Мама уже собиралась развернуться и уйти, как внезапно заметила что-то на моей голове и приблизилась.
– Соня, что это?! – Она провела рукой по моим волосам. Я в первые секунды даже не могла понять, что ее так поразило. А потом до меня дошло: розовая прядь!
– Это… – Думай, думай быстрее! – Это в ее честь…
Мама вздохнула и все же расплакалась.
– Она вернется, ты же знаешь! – рыдая у меня на плече, с трудом выговаривала она слова.
– Да, надеюсь. – А мысленно я добавила: «Я сделаю все для этого!»
Автобус высадил меня на грязной неприметной остановке, состоящей из трех стен и дырявой крыши, ровно в половине десятого. У меня оставалось полчаса, чтобы найти имение Павлецкого, со всеми поздороваться (Элла же так делала, я надеюсь?) и начать какую-то ночную игру. Или представление. Или что это такое… От мыслей, что это может быть что-то очень и очень плохое, у меня сжалось все внутри, а по ногам побежали холодные мурашки.
«Так, успокойся, – думала я, медленно шагая вперед. – Ну не оргии же они там устраивают! Элла бы не стала в этом участвовать!»
– Ты уверена? – спросила я себя вслух. От сестрицы можно ожидать чего угодно.
Я перешла шоссе, в этот поздний час практически пустое, и направилась в деревню по довольно узкой дороге с плохим асфальтом. Уже стемнело, но кое-где горели фонари. Петляющая дорога вела меня через какое-то заброшенное СНТ, судя по заборам и пустым участкам, с одной стороны и заросли с другой.

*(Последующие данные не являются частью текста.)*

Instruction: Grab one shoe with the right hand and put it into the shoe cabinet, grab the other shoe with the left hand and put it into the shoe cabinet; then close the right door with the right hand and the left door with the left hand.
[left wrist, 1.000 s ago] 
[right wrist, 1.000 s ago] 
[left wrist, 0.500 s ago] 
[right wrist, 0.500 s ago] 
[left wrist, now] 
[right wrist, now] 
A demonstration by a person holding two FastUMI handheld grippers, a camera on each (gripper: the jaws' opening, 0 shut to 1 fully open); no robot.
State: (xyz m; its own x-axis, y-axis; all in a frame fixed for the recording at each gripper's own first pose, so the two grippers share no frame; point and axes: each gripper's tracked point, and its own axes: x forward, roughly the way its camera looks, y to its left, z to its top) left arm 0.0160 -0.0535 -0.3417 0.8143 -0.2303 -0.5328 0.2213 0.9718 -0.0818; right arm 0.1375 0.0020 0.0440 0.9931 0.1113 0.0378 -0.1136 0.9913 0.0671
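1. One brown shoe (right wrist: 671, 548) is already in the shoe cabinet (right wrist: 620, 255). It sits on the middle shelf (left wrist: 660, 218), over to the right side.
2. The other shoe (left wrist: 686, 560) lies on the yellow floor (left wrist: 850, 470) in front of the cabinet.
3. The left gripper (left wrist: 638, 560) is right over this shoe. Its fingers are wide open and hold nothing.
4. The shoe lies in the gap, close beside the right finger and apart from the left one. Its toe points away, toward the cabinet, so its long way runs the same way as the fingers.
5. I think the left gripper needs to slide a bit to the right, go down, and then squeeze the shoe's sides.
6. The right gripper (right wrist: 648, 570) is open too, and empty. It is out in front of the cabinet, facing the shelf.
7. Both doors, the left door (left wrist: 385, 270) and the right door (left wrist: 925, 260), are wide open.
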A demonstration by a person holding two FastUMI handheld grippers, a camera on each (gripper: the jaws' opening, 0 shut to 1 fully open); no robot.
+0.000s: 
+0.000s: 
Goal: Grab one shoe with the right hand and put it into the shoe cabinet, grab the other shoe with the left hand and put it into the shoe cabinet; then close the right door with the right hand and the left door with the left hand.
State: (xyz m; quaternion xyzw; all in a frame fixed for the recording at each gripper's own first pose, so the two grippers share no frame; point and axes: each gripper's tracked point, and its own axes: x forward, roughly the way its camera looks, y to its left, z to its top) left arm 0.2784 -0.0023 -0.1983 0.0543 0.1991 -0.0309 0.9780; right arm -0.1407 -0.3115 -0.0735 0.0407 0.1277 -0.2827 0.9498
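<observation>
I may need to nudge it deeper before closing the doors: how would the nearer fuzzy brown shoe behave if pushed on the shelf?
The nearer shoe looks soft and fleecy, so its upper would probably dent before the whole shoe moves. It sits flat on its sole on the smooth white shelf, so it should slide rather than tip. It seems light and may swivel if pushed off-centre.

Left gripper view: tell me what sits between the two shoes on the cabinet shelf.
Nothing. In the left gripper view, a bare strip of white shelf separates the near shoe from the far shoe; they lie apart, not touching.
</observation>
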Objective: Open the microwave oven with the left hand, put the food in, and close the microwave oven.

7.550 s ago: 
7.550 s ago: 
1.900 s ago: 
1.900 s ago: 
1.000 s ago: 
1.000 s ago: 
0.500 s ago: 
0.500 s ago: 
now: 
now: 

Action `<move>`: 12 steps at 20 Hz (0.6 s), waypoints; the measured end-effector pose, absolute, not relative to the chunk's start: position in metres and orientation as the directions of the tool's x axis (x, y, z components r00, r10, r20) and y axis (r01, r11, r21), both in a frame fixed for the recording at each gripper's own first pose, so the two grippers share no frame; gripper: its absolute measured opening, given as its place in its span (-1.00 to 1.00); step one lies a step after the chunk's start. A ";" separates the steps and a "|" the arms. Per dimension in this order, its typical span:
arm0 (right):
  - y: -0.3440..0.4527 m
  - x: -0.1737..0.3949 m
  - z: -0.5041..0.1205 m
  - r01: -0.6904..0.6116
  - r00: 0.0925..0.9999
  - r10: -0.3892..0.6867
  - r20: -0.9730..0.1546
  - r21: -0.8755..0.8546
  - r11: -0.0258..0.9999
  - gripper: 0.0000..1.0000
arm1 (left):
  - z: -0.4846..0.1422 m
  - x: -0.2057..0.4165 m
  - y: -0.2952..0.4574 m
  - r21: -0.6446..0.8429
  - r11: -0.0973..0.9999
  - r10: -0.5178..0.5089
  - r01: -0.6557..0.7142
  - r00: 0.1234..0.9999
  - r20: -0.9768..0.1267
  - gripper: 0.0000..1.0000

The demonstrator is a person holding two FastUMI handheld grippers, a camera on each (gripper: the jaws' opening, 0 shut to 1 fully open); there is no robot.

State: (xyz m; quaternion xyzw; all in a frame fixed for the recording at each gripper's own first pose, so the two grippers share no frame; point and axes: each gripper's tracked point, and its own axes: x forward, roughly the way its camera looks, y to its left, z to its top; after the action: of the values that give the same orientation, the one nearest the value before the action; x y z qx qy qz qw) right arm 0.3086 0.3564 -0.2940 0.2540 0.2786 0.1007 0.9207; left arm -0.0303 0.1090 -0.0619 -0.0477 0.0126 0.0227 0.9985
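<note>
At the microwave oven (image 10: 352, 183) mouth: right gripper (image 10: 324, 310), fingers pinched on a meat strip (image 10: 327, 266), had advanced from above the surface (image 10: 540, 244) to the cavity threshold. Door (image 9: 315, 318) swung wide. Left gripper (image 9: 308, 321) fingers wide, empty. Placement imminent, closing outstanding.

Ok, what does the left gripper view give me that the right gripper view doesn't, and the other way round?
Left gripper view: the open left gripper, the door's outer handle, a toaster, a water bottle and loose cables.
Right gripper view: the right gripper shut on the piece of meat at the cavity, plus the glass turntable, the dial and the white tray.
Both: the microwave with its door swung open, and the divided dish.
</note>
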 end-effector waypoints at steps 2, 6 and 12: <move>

В какой-то момент мне показалось, что я тут не одна. Я остановилась и посмотрела в сторону зарослей, а затем обернулась. Нет, за мной никто не шел. Но я же слышала что-то… Значит, некто пристроился за деревом, чтобы я его не заметила, дабы идти за мной и в какой-то момент напасть. Так, успокойся, это просто звуки. Надо установить источник шума, только и всего. Может, это какая-нибудь птичка?